What you will do
Please give the count of lines in the listing underneath that hold "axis", leaving out everything else.

Data for this task
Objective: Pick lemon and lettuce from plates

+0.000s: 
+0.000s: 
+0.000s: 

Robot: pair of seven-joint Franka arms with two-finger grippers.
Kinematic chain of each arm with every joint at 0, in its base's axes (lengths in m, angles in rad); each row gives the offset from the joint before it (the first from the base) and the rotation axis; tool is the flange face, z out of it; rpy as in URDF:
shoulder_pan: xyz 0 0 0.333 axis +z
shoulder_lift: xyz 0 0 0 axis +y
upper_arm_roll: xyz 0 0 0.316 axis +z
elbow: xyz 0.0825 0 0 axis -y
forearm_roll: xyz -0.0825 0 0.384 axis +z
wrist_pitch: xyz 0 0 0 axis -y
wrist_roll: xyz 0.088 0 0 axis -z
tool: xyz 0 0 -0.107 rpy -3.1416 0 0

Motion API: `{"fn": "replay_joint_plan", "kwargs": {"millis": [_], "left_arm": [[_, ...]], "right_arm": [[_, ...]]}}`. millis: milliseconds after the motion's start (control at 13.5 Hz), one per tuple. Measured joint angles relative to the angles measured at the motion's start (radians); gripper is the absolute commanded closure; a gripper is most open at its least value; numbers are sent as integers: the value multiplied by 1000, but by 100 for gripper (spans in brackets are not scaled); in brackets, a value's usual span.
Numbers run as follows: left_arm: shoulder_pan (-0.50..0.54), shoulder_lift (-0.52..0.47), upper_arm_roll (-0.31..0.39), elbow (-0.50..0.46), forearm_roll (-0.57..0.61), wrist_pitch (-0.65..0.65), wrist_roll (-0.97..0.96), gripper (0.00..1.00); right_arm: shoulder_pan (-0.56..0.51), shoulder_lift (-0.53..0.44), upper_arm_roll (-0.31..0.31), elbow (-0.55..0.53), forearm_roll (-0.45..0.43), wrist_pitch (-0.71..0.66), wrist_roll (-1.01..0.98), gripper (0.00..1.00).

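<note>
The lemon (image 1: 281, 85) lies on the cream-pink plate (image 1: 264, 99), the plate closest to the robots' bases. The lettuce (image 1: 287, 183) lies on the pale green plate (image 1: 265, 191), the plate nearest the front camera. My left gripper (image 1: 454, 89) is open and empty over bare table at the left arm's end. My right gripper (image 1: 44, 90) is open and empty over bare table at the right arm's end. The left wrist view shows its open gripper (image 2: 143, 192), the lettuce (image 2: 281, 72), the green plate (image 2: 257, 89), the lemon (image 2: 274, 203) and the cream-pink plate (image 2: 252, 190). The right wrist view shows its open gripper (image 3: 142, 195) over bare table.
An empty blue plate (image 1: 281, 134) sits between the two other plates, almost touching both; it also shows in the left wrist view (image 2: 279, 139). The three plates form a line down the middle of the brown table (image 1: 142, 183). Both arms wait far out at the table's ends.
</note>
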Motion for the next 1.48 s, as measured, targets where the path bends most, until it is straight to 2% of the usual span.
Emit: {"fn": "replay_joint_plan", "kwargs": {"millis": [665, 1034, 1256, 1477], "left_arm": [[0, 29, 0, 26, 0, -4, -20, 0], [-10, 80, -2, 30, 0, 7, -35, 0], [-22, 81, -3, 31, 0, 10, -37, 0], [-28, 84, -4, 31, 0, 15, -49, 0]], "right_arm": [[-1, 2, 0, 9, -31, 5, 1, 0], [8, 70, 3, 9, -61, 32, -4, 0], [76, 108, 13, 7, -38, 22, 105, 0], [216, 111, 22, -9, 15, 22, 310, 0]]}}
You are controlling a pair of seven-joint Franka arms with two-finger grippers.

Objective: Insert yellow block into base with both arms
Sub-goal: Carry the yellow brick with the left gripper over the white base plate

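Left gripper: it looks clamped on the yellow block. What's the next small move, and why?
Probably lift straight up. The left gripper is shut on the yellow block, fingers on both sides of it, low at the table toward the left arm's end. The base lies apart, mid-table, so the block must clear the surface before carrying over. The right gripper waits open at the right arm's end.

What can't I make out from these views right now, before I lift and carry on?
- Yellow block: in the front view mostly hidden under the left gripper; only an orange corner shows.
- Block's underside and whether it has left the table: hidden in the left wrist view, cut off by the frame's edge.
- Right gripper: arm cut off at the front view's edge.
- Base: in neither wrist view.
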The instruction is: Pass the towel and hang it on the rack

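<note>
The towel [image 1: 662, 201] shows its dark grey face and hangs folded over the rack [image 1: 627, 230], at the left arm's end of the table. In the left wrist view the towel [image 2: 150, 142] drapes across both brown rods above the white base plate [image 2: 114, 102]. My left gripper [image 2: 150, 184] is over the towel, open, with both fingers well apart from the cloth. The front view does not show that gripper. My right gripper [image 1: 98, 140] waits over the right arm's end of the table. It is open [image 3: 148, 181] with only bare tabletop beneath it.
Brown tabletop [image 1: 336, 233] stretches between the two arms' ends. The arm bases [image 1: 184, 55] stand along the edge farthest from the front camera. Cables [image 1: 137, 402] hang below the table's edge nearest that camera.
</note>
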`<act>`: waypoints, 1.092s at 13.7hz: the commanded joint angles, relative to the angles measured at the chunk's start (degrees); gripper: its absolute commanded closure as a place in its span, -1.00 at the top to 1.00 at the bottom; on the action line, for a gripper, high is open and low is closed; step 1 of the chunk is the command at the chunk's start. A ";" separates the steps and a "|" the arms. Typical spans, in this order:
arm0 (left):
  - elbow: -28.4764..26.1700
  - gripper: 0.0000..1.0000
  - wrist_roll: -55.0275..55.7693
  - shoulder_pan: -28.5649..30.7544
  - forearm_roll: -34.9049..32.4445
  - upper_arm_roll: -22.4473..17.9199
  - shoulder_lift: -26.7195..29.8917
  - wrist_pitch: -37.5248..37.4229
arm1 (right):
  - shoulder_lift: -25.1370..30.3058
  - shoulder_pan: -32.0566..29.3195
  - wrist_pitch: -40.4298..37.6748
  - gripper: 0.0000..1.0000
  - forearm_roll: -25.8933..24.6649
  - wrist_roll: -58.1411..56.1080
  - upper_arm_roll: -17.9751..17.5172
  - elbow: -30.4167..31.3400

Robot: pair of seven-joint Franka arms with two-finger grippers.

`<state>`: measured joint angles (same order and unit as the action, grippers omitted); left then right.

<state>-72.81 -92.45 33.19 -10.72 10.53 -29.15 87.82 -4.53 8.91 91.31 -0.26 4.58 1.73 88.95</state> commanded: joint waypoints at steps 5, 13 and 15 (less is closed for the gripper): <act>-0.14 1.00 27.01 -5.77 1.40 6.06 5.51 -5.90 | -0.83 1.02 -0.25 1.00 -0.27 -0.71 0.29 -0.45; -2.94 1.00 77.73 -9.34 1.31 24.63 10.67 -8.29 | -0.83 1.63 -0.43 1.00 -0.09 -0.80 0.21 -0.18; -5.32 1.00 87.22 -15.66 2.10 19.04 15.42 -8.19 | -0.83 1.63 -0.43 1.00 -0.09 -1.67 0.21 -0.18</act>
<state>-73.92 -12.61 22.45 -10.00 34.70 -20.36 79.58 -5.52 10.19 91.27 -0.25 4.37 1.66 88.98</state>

Answer space
8